TURBO™ DNase cleaves double-stranded DNA nonspecifically to leave 5' phosphorylated oligodeoxynucleotides. It has increased affinity for DNA-binding and remains active in the presence of salt.

Note: this product is just the enzyme. If you would like this enzyme plus reagents to inactivate the enzyme and remove divalent cations post-digestion, please see TURBO DNA-free™ Kit.

Features of TURBO™ DNase include:

• Up to 50x more activity and 350% greater catalytic efficiency
• Efficiently degrades DNA in solutions containing up to 0.25 M salt
• Efficiently digests DNA to oligonucleotides
• Vastly superior in clearing DNA templates from in vitro transcription reactions
• RNase-free and recombinant in origin

Using TURBO™ DNase
DNase I is commonly used to clear DNA contamination from RNA samples prior to RT-PCR. Conventional DNase I has a poor affinity for DNA and cleaves DNA of low concentration very inefficiently. In addition, DNase I is very salt-sensitive; as little as 20 mM NaCl can reduce the activity of the enzyme by 30%. Finally, DNase I is purified from bovine pancreas, one of the richest natural sources of RNase A. The threat of contaminating RNase activity in DNase I preparations requires that the enzyme be exhaustively purified. In spite of these limitations, the DNase I that researchers use today is the very same enzyme that was first characterized by Kunitz more than a half-century ago.

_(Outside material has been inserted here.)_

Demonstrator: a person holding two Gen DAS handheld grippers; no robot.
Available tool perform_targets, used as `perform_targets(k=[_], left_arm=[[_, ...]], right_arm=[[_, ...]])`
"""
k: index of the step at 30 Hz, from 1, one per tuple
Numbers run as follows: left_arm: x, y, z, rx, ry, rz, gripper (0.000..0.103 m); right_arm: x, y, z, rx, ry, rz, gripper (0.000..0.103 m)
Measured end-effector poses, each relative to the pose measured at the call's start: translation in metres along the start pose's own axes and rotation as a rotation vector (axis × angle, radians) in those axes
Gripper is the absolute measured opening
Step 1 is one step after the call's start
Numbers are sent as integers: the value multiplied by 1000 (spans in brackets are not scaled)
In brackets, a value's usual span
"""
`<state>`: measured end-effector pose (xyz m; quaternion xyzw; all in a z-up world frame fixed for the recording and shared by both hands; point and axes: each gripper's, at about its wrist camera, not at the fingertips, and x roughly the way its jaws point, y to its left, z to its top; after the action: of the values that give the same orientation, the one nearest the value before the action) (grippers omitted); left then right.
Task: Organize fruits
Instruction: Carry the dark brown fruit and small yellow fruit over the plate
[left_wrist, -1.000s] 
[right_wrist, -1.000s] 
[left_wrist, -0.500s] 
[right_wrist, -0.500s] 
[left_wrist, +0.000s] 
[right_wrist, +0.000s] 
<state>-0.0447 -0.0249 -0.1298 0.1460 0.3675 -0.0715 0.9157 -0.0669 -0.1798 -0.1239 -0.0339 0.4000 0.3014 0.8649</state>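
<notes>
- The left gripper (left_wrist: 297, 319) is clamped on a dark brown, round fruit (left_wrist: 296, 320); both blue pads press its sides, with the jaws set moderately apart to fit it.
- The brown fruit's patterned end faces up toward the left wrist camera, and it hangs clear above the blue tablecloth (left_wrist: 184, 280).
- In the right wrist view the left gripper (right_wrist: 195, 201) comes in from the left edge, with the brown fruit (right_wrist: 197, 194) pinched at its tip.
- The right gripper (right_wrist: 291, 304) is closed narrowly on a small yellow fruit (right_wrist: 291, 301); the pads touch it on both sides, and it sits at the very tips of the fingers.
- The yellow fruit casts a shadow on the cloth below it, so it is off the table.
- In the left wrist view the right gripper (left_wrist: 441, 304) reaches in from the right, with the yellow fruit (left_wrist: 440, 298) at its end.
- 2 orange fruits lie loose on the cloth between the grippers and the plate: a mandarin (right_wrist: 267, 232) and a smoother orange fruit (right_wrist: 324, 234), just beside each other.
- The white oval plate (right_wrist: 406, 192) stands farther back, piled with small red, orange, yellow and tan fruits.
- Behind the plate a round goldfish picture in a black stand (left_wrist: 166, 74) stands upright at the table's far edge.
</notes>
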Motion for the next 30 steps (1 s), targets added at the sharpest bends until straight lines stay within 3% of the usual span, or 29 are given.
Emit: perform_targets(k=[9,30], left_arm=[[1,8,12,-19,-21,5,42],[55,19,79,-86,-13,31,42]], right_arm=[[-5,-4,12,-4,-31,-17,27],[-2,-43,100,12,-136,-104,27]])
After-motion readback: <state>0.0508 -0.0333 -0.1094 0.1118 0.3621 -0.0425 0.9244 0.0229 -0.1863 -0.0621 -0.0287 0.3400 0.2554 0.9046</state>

A different DNase with superior properties to wild-type DNase I
TURBO™ DNase was developed using a protein engineering approach that introduced amino acid changes into the DNA binding pocket of wild-type DNase I. These changes markedly increase the affinity of the protein for DNA. The result is a versatile enzyme that has a 6-fold lower K_m for DNA, and an ability to maintain at least 50% of peak activity in solutions approaching 200 mM monovalent salt, even when the DNA concentration is in the nanomolar (nM) range. When in vitro transcription reactions are treated with either DNase I or TURBO™ DNase, TURBO™ DNase removes 63x more of the input plasmid DNA template than the wild-type enzyme. The proficiency of TURBO™ DNase in binding very low concentrations of DNA means that the enzyme is particularly effective in removing trace quantities of DNA contamination. This becomes important for complete removal of DNA from a sample, since the cleavable DNA substrate is reduced as the DNase reaction proceeds. TURBO™ DNase thus has a functional advantage over wild-type DNase due to its superior affinity for DNA. This is best exploited in RT-PCR applications, where even a few copies of DNA can lead to a false positive outcome by PCR.